WHAT YOU ARE ASKED TO DO:
Restate the records that follow word for word; no pictures should appear.

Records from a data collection
◇ ◇ ◇ ◇ ◇

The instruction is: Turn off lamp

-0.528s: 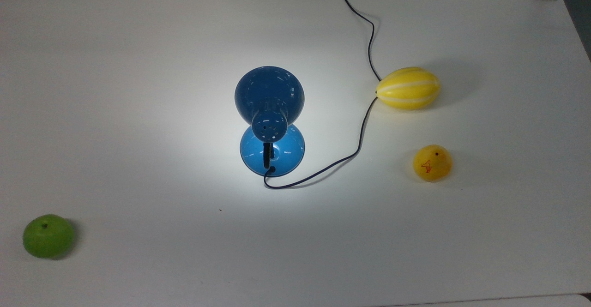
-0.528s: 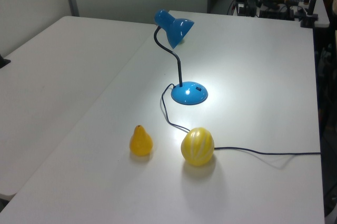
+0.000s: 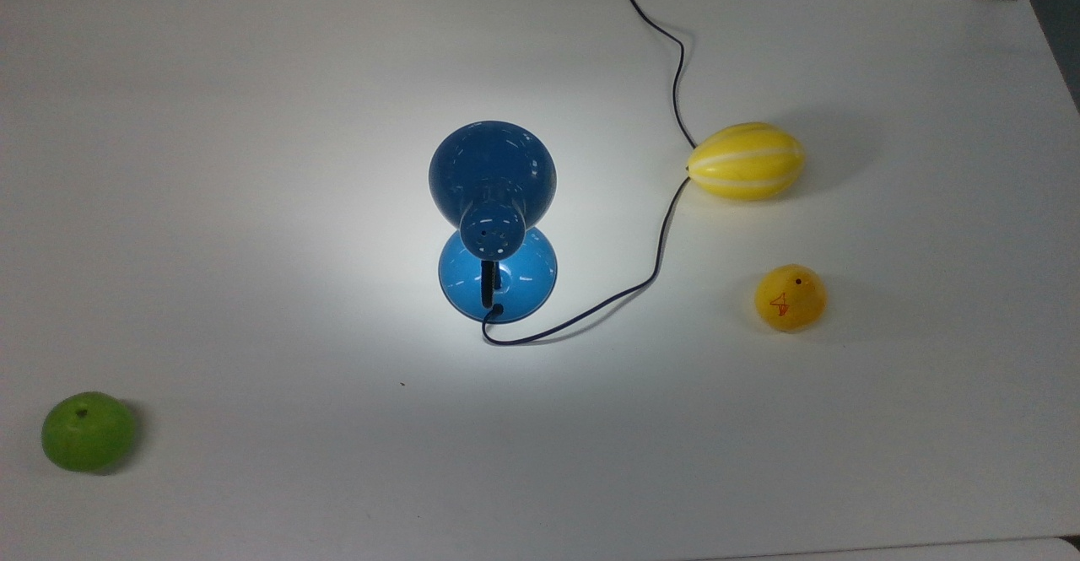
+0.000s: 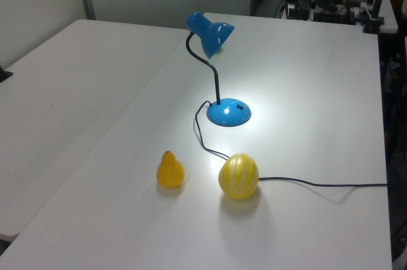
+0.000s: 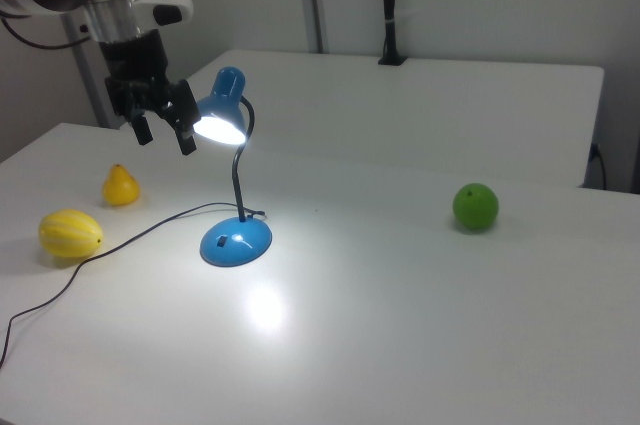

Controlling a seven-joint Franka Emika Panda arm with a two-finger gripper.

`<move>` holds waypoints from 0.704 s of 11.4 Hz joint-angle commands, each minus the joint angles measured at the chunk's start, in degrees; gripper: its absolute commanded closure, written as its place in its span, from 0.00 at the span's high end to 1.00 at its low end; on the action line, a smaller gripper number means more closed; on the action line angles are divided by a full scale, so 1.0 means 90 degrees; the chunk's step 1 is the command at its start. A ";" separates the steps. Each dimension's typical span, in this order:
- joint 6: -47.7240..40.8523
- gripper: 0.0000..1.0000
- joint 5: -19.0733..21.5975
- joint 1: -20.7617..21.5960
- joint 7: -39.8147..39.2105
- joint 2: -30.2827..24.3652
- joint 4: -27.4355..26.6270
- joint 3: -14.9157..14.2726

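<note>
The lamp (image 3: pixel 493 219) stands near the middle of the white table (image 3: pixel 253 164), switched on; a bright pool of light falls on the tabletop around its round base (image 5: pixel 236 242). Its shade (image 4: pixel 210 33) sits on a curved black neck (image 4: pixel 208 70) and points downward. A thin black cord (image 3: pixel 666 223) runs from the base, passes just beside a yellow striped melon (image 3: pixel 746 161), and leaves over the table edge.

The gripper (image 5: pixel 162 129) hangs in the air just beside the lit shade on the right view's left, well above the table. Its two fingers are spread apart, holding nothing.

A yellow pear (image 3: pixel 790 298) near the melon bears a small red mark, not legible. A green apple (image 3: pixel 88 431) lies well apart, toward the top view's lower left corner.
</note>
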 commanded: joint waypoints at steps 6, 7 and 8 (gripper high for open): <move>-0.0186 1.00 -0.0075 0.0006 -0.0282 0.0018 0.0071 -0.0027; -0.0177 1.00 -0.0075 0.0016 -0.0282 0.0018 0.0061 -0.0017; -0.0177 1.00 -0.0075 0.0016 -0.0311 0.0028 0.0061 -0.0027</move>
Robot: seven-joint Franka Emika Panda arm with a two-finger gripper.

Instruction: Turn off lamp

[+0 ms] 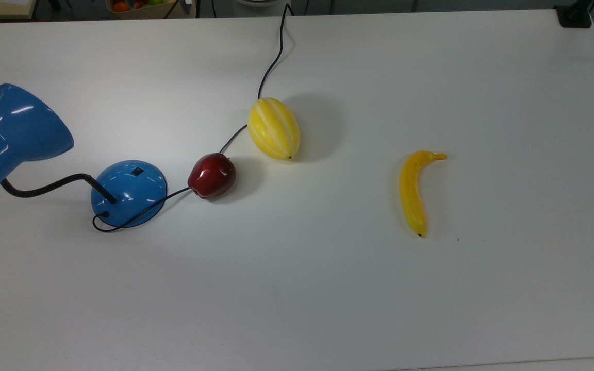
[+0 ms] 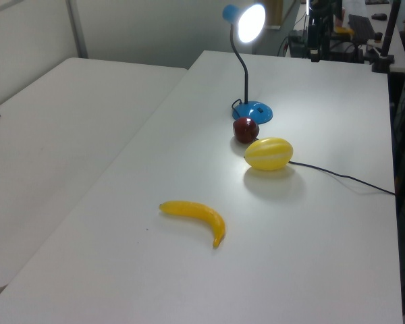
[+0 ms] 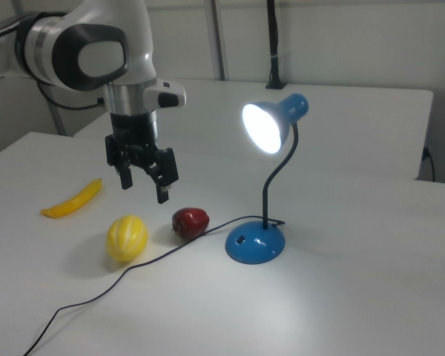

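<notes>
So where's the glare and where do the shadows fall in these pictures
Left view: the lamp shade is blown out white, and a bright patch surrounds the melon. Right view: the bulb glares too. Top view: soft shadows lie to the top view's right of the apple and melon.

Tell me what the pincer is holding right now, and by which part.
Nothing is held. In the right view the pincer hangs open in the air above the table, over the yellow melon and red apple, apart from the lit lamp.

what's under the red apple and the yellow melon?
The lamp's black cord runs beneath the apple and the melon. The stretches directly under each fruit are covered, on the white table.
</notes>
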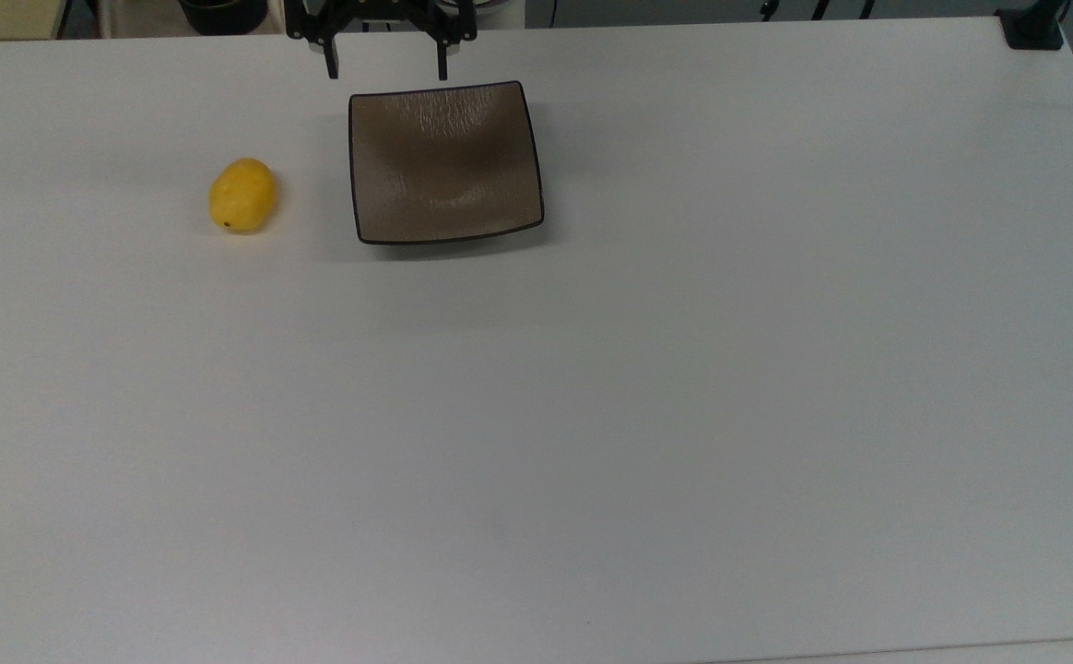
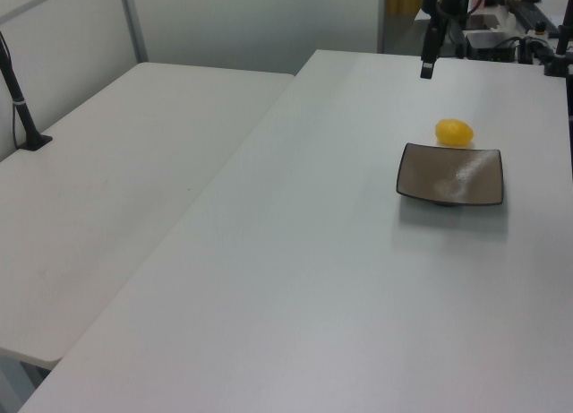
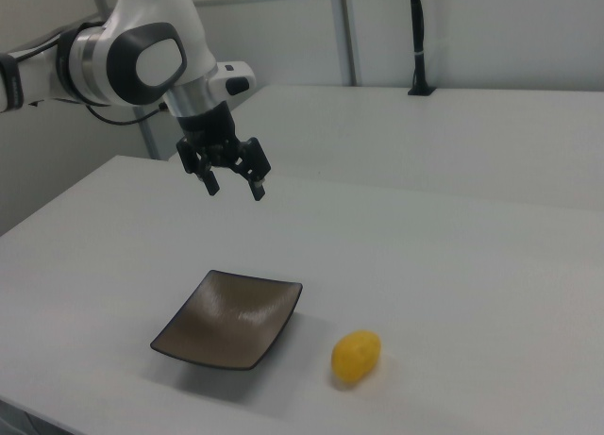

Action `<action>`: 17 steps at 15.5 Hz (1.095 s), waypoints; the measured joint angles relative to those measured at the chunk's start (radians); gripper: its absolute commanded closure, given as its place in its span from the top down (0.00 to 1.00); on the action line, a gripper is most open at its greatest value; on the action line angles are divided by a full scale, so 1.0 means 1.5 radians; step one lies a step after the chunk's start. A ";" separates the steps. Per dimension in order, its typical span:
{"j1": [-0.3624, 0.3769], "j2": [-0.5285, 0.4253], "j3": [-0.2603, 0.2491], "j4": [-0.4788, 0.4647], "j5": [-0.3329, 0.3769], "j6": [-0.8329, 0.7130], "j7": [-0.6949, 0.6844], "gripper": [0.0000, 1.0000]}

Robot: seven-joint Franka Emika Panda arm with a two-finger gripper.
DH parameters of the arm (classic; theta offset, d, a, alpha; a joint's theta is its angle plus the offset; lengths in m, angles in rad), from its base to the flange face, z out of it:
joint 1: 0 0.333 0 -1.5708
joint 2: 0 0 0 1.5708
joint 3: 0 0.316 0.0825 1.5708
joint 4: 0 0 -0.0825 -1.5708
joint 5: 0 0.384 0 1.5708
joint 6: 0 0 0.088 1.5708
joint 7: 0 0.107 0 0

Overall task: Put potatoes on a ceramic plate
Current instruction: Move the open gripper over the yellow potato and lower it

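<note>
The potato [image 1: 242, 195] lies on the desk [image 1: 592, 415], not yet on the plate [image 1: 445, 161]. In the top view it is to the plate's left, near it but not touching; in the right view it lies at the plate's right.

The pincer [image 1: 386, 69] hangs in the air above the desk, just past the plate's far rim in the top view. Its 2 fingers stand apart and hold nothing, which the right view [image 3: 233, 187] shows well.

The coming move turns on 1 relation. In the top view, the potato lies to the left of the pincer and toward the lower part of the picture, on the other side of the plate's left edge. So I judge the pincer must travel sideways past the plate's corner and then go down.

The potato's long axis runs almost up and down in the top view, a little tilted, with the dark spot at its lower end. The fingers are spread left to right in the top view, so they already stand across the short width, I think. A grasp across that width seems easier, because the smooth skin may slip.
</note>
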 measured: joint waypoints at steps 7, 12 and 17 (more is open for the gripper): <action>-0.024 0.000 -0.046 -0.011 0.000 0.026 -0.004 1.00; -0.080 0.021 -0.057 -0.054 -0.011 0.079 -0.006 1.00; -0.111 0.076 -0.080 -0.067 -0.012 0.119 -0.006 1.00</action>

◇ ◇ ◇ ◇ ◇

YOUR SOLUTION:
The instruction is: Turn off lamp

-0.528s: 
-0.528s: 
+0.000s: 
+0.000s: 
+0.000s: 

Controlling a seven-joint Franka Emika Panda arm with a two-finger gripper.

`<move>` holds waypoints from 0.704 s of 11.4 Hz joint-angle commands, each minus the joint angles measured at the chunk's start, in degrees; gripper: its absolute commanded closure, written as its place in its span, from 0.00 at the span's high end to 1.00 at its low end; on the action line, a smaller gripper number means more closed; on the action line angles are divided by a full scale, so 1.0 means 90 degrees; the chunk's step 1 is the command at its start. A ";" separates the steps. Each dimension's typical span, in this order:
- joint 6: -47.7240..40.8523
- gripper: 0.0000..1.0000
- joint 5: -19.0733..21.5975
- joint 1: -20.7617..21.5960
- joint 7: -39.8147..39.2105
- joint 2: -30.2827..24.3652
- joint 4: -27.4355..26.6270
- joint 3: -14.9157..14.2726

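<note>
The lamp (image 3: pixel 493 219) stands near the middle of the white table (image 3: pixel 253 164), switched on; a bright pool of light falls on the tabletop around its round base (image 5: pixel 236 242). Its shade (image 4: pixel 210 33) sits on a curved black neck (image 4: pixel 208 70) and points downward. A thin black cord (image 3: pixel 666 223) runs from the base, passes just beside a yellow striped melon (image 3: pixel 746 161), and leaves over the table edge.

The gripper (image 5: pixel 162 129) hangs in the air just beside the lit shade on the right view's left, well above the table. Its two fingers are spread apart, holding nothing.

A yellow pear (image 3: pixel 790 298) near the melon bears a small red mark, not legible. A green apple (image 3: pixel 88 431) lies well apart, toward the top view's lower left corner.
</note>
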 commanded: joint waypoints at steps 6, 7 and 8 (gripper high for open): <move>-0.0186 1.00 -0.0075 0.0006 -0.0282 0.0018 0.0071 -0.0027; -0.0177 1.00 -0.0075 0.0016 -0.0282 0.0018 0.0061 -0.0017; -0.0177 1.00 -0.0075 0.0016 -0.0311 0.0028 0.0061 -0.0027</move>
Robot: seven-joint Franka Emika Panda arm with a two-finger gripper.

Instruction: Turn off lamp

[+0 ms] 
[+0 ms] 
[+0 ms] 

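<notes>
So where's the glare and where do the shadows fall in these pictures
Left view: the lamp shade is blown out white, and a bright patch surrounds the melon. Right view: the bulb glares too. Top view: soft shadows lie to the top view's right of the apple and melon.

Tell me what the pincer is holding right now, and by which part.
Nothing is held. In the right view the pincer hangs open in the air above the table, over the yellow melon and red apple, apart from the lit lamp.

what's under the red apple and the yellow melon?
The lamp's black cord runs beneath the apple and the melon. The stretches directly under each fruit are covered, on the white table.
</notes>
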
Action `<action>`: 17 steps at 15.5 Hz (1.095 s), waypoints; the measured joint angles relative to those measured at the chunk's start (radians); gripper: its absolute commanded closure, given as its place in its span from the top down (0.00 to 1.00); on the action line, a gripper is most open at its greatest value; on the action line angles are divided by a full scale, so 1.0 means 1.5 radians; step one lies a step after the chunk's start. A ";" separates the steps. Per dimension in order, its typical span:
{"j1": [-0.3624, 0.3769], "j2": [-0.5285, 0.4253], "j3": [-0.2603, 0.2491], "j4": [-0.4788, 0.4647], "j5": [-0.3329, 0.3769], "j6": [-0.8329, 0.7130], "j7": [-0.6949, 0.6844], "gripper": [0.0000, 1.0000]}

Robot: seven-joint Franka Emika Panda arm with a two-finger gripper.
DH parameters of the arm (classic; theta offset, d, a, alpha; a joint's theta is its angle plus the offset; lengths in m, angles in rad), from its base to the flange face, z out of it:
joint 1: 0 0.333 0 -1.5708
joint 2: 0 0 0 1.5708
joint 3: 0 0.316 0.0825 1.5708
joint 4: 0 0 -0.0825 -1.5708
joint 5: 0 0.384 0 1.5708
joint 6: 0 0 0.088 1.5708
joint 7: 0 0.107 0 0

Overall task: Put potatoes on a ceramic plate
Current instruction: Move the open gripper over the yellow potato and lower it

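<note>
The potato [image 1: 242, 195] lies on the desk [image 1: 592, 415], not yet on the plate [image 1: 445, 161]. In the top view it is to the plate's left, near it but not touching; in the right view it lies at the plate's right.

The pincer [image 1: 386, 69] hangs in the air above the desk, just past the plate's far rim in the top view. Its 2 fingers stand apart and hold nothing, which the right view [image 3: 233, 187] shows well.

The coming move turns on 1 relation. In the top view, the potato lies to the left of the pincer and toward the lower part of the picture, on the other side of the plate's left edge. So I judge the pincer must travel sideways past the plate's corner and then go down.

The potato's long axis runs almost up and down in the top view, a little tilted, with the dark spot at its lower end. The fingers are spread left to right in the top view, so they already stand across the short width, I think. A grasp across that width seems easier, because the smooth skin may slip.
</note>
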 measured: joint waypoints at steps 7, 12 and 17 (more is open for the gripper): <action>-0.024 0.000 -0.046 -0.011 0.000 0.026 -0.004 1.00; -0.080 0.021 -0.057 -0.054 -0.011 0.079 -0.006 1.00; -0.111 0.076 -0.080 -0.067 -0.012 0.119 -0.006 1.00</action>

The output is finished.